* [What you need to do]
From the first line to the last, output the material exactly.

* [Source data]
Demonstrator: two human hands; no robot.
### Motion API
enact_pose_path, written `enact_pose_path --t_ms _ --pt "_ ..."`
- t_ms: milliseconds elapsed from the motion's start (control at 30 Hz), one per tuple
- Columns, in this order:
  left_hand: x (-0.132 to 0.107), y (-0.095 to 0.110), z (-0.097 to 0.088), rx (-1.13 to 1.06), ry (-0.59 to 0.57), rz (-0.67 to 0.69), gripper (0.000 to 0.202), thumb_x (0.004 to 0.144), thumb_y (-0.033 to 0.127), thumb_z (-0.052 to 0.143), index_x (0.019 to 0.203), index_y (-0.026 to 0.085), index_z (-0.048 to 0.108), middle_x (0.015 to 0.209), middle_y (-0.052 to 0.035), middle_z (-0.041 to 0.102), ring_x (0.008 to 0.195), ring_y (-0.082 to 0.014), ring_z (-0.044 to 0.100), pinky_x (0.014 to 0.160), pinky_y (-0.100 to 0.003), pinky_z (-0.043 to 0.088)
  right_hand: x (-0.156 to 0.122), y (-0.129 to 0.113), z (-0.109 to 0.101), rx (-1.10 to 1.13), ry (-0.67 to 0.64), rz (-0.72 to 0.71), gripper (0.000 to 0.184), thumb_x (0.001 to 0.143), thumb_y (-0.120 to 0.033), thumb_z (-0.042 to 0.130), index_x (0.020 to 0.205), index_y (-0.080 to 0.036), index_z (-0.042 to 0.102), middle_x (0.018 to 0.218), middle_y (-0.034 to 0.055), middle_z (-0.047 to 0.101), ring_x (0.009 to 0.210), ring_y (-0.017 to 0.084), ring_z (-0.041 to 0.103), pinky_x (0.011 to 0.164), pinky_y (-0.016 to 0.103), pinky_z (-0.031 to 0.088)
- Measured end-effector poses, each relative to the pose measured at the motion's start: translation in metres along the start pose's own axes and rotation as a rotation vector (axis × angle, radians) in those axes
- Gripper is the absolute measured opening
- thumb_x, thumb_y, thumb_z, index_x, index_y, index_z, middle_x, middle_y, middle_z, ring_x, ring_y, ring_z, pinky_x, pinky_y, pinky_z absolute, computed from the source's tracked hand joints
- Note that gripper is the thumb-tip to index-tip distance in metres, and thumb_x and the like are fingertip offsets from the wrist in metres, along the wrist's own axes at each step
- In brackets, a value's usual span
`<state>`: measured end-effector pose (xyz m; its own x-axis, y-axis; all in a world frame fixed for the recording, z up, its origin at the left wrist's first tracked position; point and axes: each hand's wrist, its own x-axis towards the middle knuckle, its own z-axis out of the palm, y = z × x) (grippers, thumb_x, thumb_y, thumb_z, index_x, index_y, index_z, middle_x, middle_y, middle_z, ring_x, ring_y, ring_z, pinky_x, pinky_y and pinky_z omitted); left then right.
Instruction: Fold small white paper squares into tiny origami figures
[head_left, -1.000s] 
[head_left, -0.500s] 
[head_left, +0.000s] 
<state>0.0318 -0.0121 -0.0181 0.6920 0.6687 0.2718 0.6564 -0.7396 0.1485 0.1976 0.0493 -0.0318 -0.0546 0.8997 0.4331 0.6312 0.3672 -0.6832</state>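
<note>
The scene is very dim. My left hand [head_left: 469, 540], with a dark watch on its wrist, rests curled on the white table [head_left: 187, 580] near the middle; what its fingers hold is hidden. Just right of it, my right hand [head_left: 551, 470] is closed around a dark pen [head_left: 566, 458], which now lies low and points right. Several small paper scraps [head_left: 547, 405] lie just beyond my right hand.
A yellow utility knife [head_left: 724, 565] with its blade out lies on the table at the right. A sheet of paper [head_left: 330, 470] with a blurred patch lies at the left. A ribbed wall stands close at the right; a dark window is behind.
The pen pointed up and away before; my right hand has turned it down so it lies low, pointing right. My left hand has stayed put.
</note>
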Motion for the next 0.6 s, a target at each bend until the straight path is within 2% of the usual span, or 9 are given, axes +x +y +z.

* [Result for this task]
Demonstrator: two human hands; no robot.
### Motion API
enact_pose_path, written `enact_pose_path --t_ms _ --pt "_ ..."`
- t_ms: milliseconds elapsed from the motion's start (control at 30 Hz), one per tuple
- Columns, in this order:
  left_hand: x (-0.132 to 0.107), y (-0.095 to 0.110), z (-0.097 to 0.088), rx (-1.13 to 1.06), ry (-0.59 to 0.57), rz (-0.67 to 0.69), gripper (0.000 to 0.202), thumb_x (0.004 to 0.144), thumb_y (-0.033 to 0.127), thumb_z (-0.052 to 0.143), index_x (0.019 to 0.203), index_y (-0.026 to 0.085), index_z (-0.048 to 0.108), middle_x (0.015 to 0.209), middle_y (-0.052 to 0.035), middle_z (-0.041 to 0.102), ring_x (0.008 to 0.195), ring_y (-0.082 to 0.014), ring_z (-0.044 to 0.100), pinky_x (0.014 to 0.160), pinky_y (-0.100 to 0.003), pinky_z (-0.043 to 0.088)
  right_hand: x (-0.156 to 0.122), y (-0.129 to 0.113), z (-0.109 to 0.101), rx (-1.10 to 1.13), ry (-0.67 to 0.64), rz (-0.72 to 0.71), gripper (0.000 to 0.184), thumb_x (0.001 to 0.143), thumb_y (-0.120 to 0.033), thumb_z (-0.042 to 0.130), index_x (0.020 to 0.205), index_y (-0.080 to 0.036), index_z (-0.042 to 0.102), middle_x (0.018 to 0.218), middle_y (-0.034 to 0.055), middle_z (-0.047 to 0.101), ring_x (0.009 to 0.210), ring_y (-0.017 to 0.084), ring_z (-0.041 to 0.103), pinky_x (0.011 to 0.164), pinky_y (-0.016 to 0.103), pinky_z (-0.031 to 0.088)
- Measured end-effector poses, each relative to the pose measured at the motion's start: translation in metres along the start pose's own axes and rotation as a rotation vector (axis × angle, radians) in those axes
- Gripper is the absolute measured opening
- thumb_x, thumb_y, thumb_z, index_x, index_y, index_z, middle_x, middle_y, middle_z, ring_x, ring_y, ring_z, pinky_x, pinky_y, pinky_z absolute, computed from the source's tracked hand joints
- Note that gripper is the thumb-tip to index-tip distance in metres, and thumb_x and the like are fingertip offsets from the wrist in metres, along the wrist's own axes at each step
- In brackets, a value's usual span
`<state>`: measured end-effector pose (xyz m; its own x-axis, y-axis; all in a world frame fixed for the recording, z up, its origin at the left wrist's first tracked position; point and axes: each hand's wrist, its own x-axis towards the middle knuckle, its own z-axis out of the palm, y = z × x) (grippers, thumb_x, thumb_y, thumb_z, index_x, index_y, index_z, middle_x, middle_y, middle_z, ring_x, ring_y, ring_z, pinky_x, pinky_y and pinky_z omitted); left then right.
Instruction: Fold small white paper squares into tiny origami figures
[head_left, -1.000s] 
[head_left, -0.500s] 
[head_left, +0.000s] 
<state>0.0318 -0.0121 -0.0181 0.6920 0.6687 0.2718 0.6564 -0.7396 0.1485 0.1976 0.0493 -0.0318 -0.0546 0.8997 0.4331 0.6312 0.3672 -0.6832</state>
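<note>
The scene is very dim. My left hand [head_left: 469, 540], with a dark watch on its wrist, rests curled on the white table [head_left: 187, 580] near the middle; what its fingers hold is hidden. Just right of it, my right hand [head_left: 551, 470] is closed around a dark pen [head_left: 566, 458], which now lies low and points right. Several small paper scraps [head_left: 547, 405] lie just beyond my right hand.
A yellow utility knife [head_left: 724, 565] with its blade out lies on the table at the right. A sheet of paper [head_left: 330, 470] with a blurred patch lies at the left. A ribbed wall stands close at the right; a dark window is behind.
The pen pointed up and away before; my right hand has turned it down so it lies low, pointing right. My left hand has stayed put.
</note>
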Motion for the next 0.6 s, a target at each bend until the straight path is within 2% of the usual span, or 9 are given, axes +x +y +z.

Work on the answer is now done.